You wake up tired before the day even begins. Your mind is constantly somewhere else: n the future, trying to solve problems that haven’t happened yet, or in the past, replaying everything that changed.

You keep moving because you have to. You answer the emails. Make the appointments. Care for the people who need you. Hold everything together as best you can.

But inside, there is often a quiet feeling of: “I’ll start living again once this is over.”

Once the diagnosis becomes clearer. Once the stress settles down. Once the financial pressure eases. Once the kids are okay. Once you stop feeling so overwhelmed. Once you feel safe again. Until then, life can begin to feel like a waiting room.

Not fully living. Not fully resting. Just… enduring.

So many people move through difficult seasons this way. Caregiving. Burnout. Chronic stress. Major life changes. Relationship shifts. Uncertainty about the future. The slow unraveling of a version of life you thought would look different.

And the hard part is that from the outside, you may still appear functional.

You still show up. You still handle responsibilities. You still smile when needed. But internally, your spirit can begin to feel suspended somewhere between survival and hope.

There is a particular kind of exhaustion that comes from carrying too much for too long.

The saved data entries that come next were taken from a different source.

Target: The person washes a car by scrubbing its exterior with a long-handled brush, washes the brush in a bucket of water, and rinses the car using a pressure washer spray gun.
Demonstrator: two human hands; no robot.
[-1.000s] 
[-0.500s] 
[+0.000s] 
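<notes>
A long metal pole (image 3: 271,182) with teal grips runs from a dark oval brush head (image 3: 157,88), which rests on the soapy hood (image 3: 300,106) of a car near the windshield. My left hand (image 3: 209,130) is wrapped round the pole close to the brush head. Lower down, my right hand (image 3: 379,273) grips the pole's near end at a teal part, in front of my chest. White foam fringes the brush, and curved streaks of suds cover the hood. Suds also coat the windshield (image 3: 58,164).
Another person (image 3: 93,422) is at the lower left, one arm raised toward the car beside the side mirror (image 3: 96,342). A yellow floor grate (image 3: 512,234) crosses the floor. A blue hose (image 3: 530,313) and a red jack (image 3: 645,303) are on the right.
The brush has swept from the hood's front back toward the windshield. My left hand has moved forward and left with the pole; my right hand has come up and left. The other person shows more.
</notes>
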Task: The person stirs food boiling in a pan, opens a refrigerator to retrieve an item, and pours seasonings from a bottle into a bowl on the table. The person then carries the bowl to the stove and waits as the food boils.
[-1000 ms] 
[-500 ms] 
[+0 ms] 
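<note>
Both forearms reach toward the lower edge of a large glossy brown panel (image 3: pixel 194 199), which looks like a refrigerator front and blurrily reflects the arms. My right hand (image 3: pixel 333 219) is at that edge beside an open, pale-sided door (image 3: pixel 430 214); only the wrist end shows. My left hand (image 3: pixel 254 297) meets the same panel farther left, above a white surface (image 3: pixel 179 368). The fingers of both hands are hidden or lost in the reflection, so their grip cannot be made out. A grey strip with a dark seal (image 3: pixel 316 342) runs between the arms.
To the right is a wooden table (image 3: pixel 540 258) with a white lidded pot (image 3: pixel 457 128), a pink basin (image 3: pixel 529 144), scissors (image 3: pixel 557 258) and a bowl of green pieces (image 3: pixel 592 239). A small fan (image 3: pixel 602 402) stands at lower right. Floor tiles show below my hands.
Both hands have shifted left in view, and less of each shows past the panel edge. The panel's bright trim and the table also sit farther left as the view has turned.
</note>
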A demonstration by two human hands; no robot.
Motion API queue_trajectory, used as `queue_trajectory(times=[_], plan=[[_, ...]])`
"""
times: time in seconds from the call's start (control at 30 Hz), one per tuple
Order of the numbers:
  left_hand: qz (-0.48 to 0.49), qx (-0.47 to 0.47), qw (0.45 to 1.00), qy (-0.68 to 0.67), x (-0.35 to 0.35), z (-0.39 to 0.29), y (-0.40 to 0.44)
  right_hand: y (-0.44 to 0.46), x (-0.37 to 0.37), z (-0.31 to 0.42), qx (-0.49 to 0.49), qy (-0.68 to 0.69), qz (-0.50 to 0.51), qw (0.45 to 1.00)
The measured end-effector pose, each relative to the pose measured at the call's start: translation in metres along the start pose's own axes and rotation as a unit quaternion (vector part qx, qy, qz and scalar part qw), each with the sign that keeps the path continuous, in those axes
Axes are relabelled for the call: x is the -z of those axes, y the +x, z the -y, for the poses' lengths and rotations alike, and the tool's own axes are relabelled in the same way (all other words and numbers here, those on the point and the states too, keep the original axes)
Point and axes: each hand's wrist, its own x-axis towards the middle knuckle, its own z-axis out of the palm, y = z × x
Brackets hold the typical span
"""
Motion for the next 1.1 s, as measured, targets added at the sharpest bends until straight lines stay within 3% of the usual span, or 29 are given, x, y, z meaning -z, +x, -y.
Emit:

Not just physically, but emotionally. Being the strong one. Being the stable one. Being the one who keeps adapting. The one who keeps saying, “It’s okay,” even when your nervous system feels stretched thin. Over time, people can become disconnected from themselves without even realizing it.

You stop asking yourself what you need. You stop imagining joy. You stop dreaming beyond the current crisis because it feels safer not to hope too much. Life becomes reduced to getting through the next day, the next week, the next difficult conversation.

But even in these uncertain seasons, your life is still happening. Not later. Not once everything is fixed.

Now.

The sunlight coming through the window still counts. The quiet cup of coffee before everyone wakes up still counts. The music that softens something inside you for a moment still counts. These moments are not insignificant. They are reminders that your soul has not disappeared beneath the weight of what you are carrying.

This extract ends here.